Pharmacogenetics in the brazilian population

Abstract

Brazil is the fifth largest country in the world and its present population, in excess of 190;million, is highly heterogeneous, as a result of centuries of admixture between Amerindians, Europeans, and Sub-Saharan Africans. The estimated individual proportions of biogeographical ancestry vary widely and continuously among Brazilians: most individuals, irrespective of self-identification as White, Brown or Black - the major categories of the Brazilian Census "race/color" system - have significant degrees of European and African ancestry, while a sizeable number display also Amerindian ancestry. These features have important pharmacogenetic (PGx) implications: first, extrapolation of PGx data from relatively well-defined ethnic groups is clearly not applicable to the majority of Brazilians; second, the frequency distribution of polymorphisms in pharmacogenes (e.g., CYP3A5, CYP2C9, GSTM1, ABCB1, GSTM3, VKORC, etc) varies continuously among Brazilians and is not captured by race/color self-identification; third, the intrinsic heterogeneity of the Brazilian population must be acknowledged in the design and interpretation of PGx studies in order to avoid spurious conclusions based on improper matching of study cohorts. The peculiarities of PGx in Brazilians are illustrated with data for different therapeutic groups, such as anticoagulants, HIV protease inhibitors and non-steroidal antinflammatory drugs, and the challenges and advantages created by population admixture for the study and implementation of PGx are discussed. PGx data for Amerindian groups and Brazilian-born, first-generation Japanese are presented to illustrate the rich diversity of the Brazilian population. Finally, I introduce the reader to the Brazilian Pharmacogenetic Network or Refargen, a nation-wide consortium of research groups, with the mission to provide leadership in PGx research and education in Brazil, with a population health impact.

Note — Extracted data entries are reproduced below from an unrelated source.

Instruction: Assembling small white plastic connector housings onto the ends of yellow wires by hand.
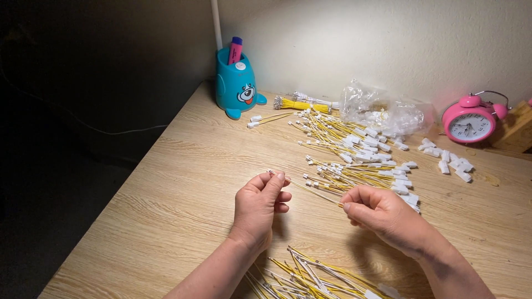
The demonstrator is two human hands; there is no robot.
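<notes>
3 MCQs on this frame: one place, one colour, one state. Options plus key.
1. Where is the alarm clock?
A. far right, by the wall
B. beside the left hand
C. inside the pen holder

2. What colour is the pen holder?
A. pink
B. teal
C. yellow

3. How is the thin wire held?
A. lying loose on the table
B. in the right hand only
C. pinched at its ends by both hands

Key: 1 A, it stands at the table's far right. 2 B, its body is teal. 3 C, left hand and right hand each pinch an end.
</notes>
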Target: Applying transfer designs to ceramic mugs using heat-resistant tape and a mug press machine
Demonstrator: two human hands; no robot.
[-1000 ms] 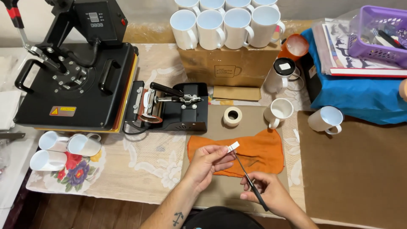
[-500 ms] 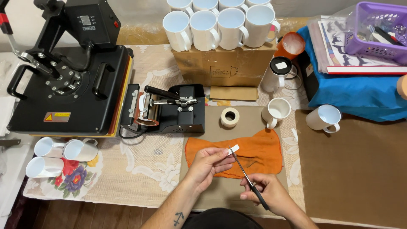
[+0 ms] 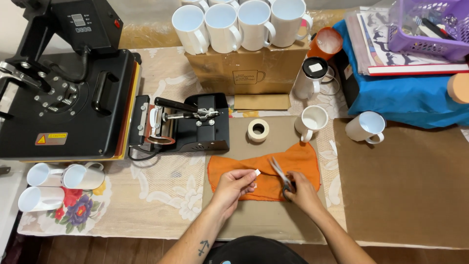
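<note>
Both hands have drawn together over the orange cloth: left hand pinches a small white tape strip, right hand grips scissors, blades pointing up-left toward the strip; bare brown mat lies open to the right

left hand: fingertips pinched, forearm angled inward | right hand: grip curled closed, knuckles up
</note>
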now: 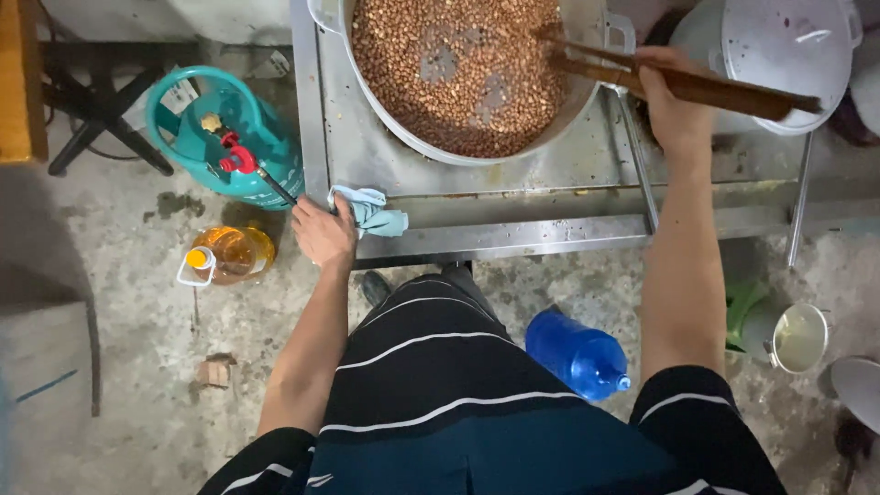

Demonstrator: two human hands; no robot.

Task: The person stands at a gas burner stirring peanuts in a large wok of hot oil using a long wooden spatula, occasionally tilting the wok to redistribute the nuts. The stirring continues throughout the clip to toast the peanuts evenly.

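Observation:
A big metal pan (587, 96) full of brown nuts (458, 73) sits on a steel stove table (513, 229). My right hand (669, 96) is closed around a long wooden paddle (715, 90) whose blade reaches into the nuts at the pan's right side. My left hand (323, 231) rests at the table's front left corner, its fingers on a light blue cloth (374, 209) lying on the edge.
A teal gas cylinder (229, 137) with a red valve stands left of the table. On the concrete floor are a bottle of yellow oil (229, 254), a blue bottle (577, 353) and a metal cup (799, 337). A large metal lid (779, 55) lies at the top right.

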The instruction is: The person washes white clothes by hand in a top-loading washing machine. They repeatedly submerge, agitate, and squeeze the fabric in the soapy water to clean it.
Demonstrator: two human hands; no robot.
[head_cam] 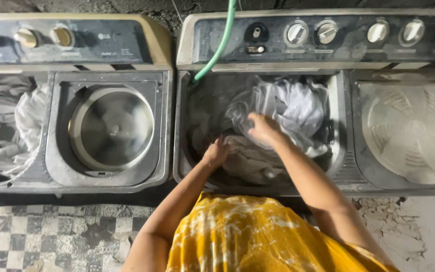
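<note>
Laundry lies in tub under both hands, fingers gripping the cloth

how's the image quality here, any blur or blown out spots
Head view: the right hand and the white laundry beneath it are motion-smeared; the left hand is sharper. The spin tub cover at far right looks washed out and hazy, and the tub's depths fall into shadow.

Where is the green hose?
In the head view, the green hose comes down from the top middle, crosses the right washing machine's control panel, and dips into the tub's back left corner, behind the white laundry.
</note>
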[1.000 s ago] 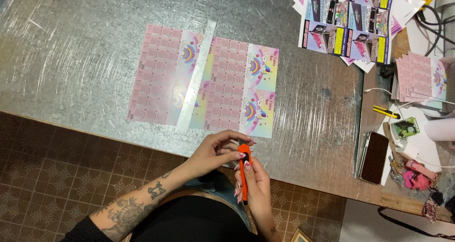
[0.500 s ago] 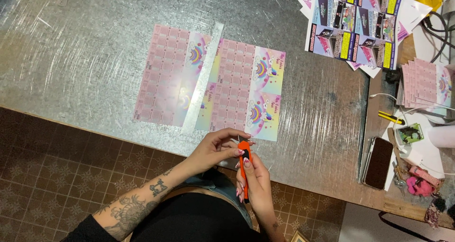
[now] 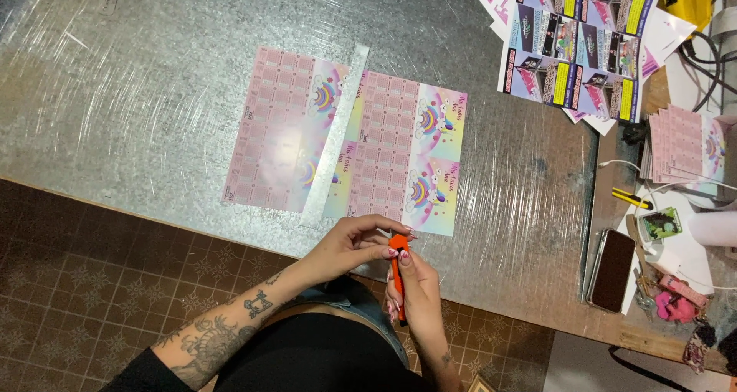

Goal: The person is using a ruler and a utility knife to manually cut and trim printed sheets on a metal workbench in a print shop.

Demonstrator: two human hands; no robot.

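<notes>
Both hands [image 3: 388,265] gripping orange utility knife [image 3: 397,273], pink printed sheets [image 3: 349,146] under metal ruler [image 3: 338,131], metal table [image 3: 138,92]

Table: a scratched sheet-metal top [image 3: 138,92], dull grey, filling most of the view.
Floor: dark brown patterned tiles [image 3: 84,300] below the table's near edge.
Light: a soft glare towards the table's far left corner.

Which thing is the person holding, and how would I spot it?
Find the shiny metal table, then its near edge, below the pink printed sheets. There both hands meet, right hand and left hand, on a slim orange cutter, the only bright orange thing there.
</notes>
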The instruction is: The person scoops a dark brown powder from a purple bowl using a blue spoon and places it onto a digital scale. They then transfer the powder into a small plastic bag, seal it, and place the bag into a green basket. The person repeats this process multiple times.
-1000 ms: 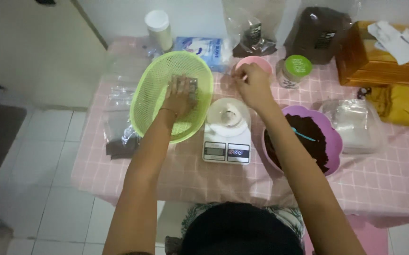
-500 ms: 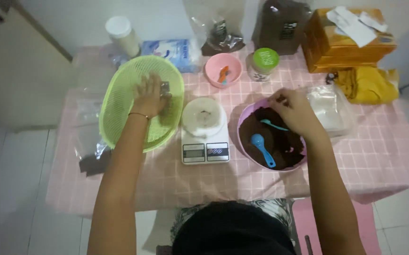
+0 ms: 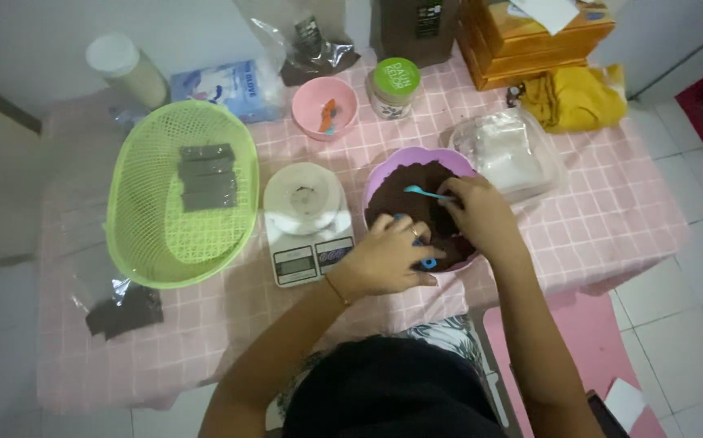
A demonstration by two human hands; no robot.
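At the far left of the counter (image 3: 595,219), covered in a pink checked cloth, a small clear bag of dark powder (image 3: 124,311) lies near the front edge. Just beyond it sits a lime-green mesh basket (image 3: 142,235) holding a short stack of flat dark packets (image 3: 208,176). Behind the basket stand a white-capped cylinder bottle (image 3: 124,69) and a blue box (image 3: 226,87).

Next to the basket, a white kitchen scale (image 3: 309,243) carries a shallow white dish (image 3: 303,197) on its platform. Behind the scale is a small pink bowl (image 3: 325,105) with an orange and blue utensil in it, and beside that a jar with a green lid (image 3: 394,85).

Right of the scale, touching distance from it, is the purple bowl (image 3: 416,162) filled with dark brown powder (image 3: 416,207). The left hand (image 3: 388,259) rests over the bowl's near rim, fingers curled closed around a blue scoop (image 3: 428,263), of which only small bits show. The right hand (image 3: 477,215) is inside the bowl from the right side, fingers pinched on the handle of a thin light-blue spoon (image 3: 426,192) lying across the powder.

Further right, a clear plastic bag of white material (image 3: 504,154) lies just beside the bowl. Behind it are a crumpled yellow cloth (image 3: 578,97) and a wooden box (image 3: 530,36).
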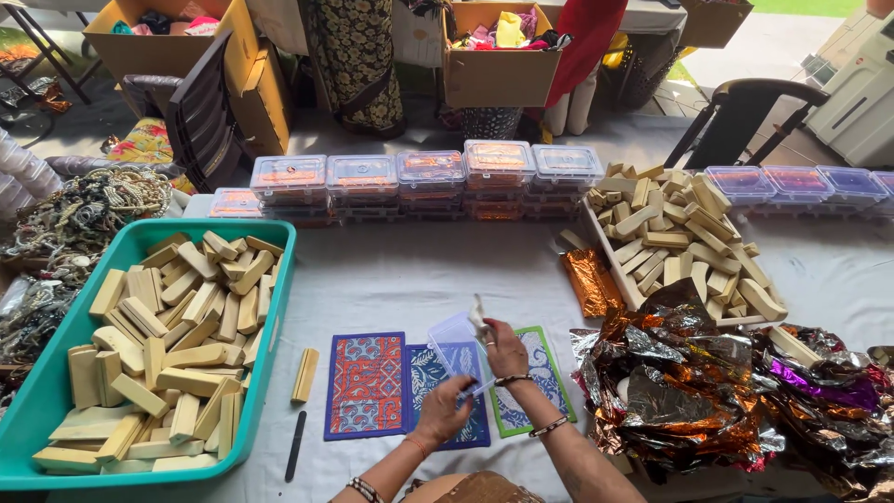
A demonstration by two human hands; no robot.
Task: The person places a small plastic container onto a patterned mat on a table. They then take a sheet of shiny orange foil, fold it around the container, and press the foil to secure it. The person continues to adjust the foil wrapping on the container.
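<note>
The right hand (506,350) is raised over the middle of the white-covered table (400,279), its fingers pinched together on a small pale scrap (479,319) that sticks up above the thumb. The left hand (444,416) sits just below and to the left of it, fingers curled shut on the lower edge of a clear plastic rectangular box (454,341). The box hangs tilted between the two hands, its open side turned up towards the right hand, which touches its upper right corner. What the scrap is made of is too small to tell, and the box's inside is hard to read through the plastic.

Under the hands lie three patterned fabric mats side by side: a red and blue mat (365,384), a dark blue mat (453,391) largely covered by the left hand and the box, and a green-bordered mat (536,373) partly hidden by the right forearm.

To the left, a teal plastic tub (270,307) holds pale wooden blocks, its lower edge cut off by the frame. A single wooden block (304,374) and a thin dark stick (295,445) lie beside it. At the far side runs a row of stacked clear lidded boxes (430,182) with orange contents. On the right, crumpled orange and silver foil (680,382) spreads below a tray of more blocks (680,237).
</note>
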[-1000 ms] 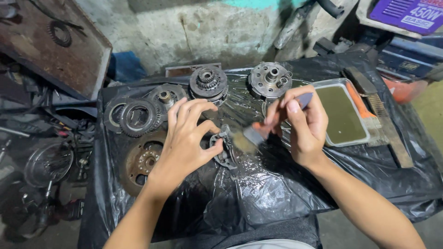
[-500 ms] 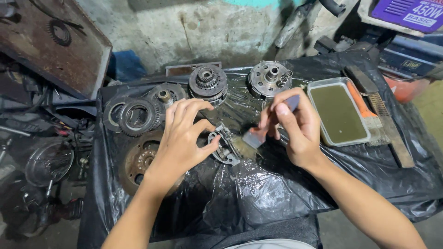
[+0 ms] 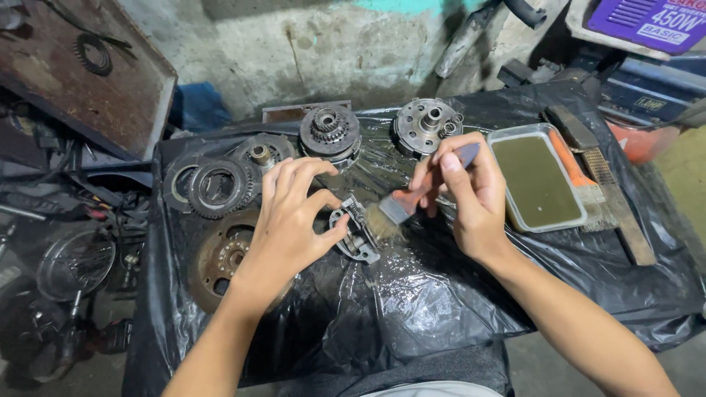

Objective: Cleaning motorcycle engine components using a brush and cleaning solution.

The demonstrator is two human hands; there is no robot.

Keywords: Brazilian pharmacogenetic network; HIV protease inhibitors; biogeographical ancestry; non-steroidal anti-inflammatory drugs; population admixture; warfarin.

Figure 1

Assignment of Brazilian samples to genetic clusters inferred using a panel of ancestry-informative markers and the program STRUCTURE. Data from 300 individuals, resident in Rio de Janeiro, self-identified as White, Brown, or Black, according to the Color classification adopted by the Brazilian Census. Each individual is represented by a vertical line, which is partitioned in three colored segments corresponding to the individual's estimated membership proportion in the African (blue), Amerindian (green), and European (red) clusters. Data from Suarez-Kurtz et al. (2007a).

Figure 2

The plot on the left shows the frequency distribution of CYP2C8*1(default, blue) *2(red), *3(orange), and *4(red) alleles according to the estimated individual proportion of African ancestry in 958 healthy, unrelated Brazilians. Non-linear logistic regression was applied to describe the association between biogeographical ancestry and frequency of CYP2C8alleles. Data from Suarez-Kurtz et al. (2010b). The plot on the right shows the frequency of the CYP2C8alleles in 70 healthy, unrelated Mozambicans (Suarez-Kurtz and Damasceno, unpublished).

Figure 3

Intra-individual variability of lopinavir pharmacokinetics. The plot shows the trough (pre-dose) concentration of lopinavir in the plasma of 99 HIV-infected males, under stable HAART treatment including two daily doses of lopinavir (400;mg) and ritonavir (100;mg). Each data point corresponds to one individual. Data from Estrela et al. (2009).

Figure 4

Influence of genetic and non-genetic factors on the warfarin dose requirement for stable anticoagulation in 390 patients from the INCL, Rio de Janeiro. Multivariate regression modeling was applied to identify the factors (covariates) that associate significantly with the individual warfarin weekly dose requirement. The relative contribution of each covariate to the final model is expressed by the partial R² statistics (abscissa), which measures the degree of association between two random variables, with the effect of a set of controlling random variables removed. The higher the R² value, the greater the contribution of the covariate to the model. Data from Perini et al. (2008).

Figure 5

Relationship between warfarin weekly doses predicted by a multiple regression model (abscissa) and the stable doses actually taken by 390 patients (ordinate) from INCL, Rio de Janeiro. The covariates in the dosing algorithm were age, weight, treatment indication, co-medication with amiodarone or simvastatin, VKORC1, and CYP2C9 genotypes and the first available INR reading for each patient. The identity line is traced. Data from Suarez-Kurtz et al. (2009).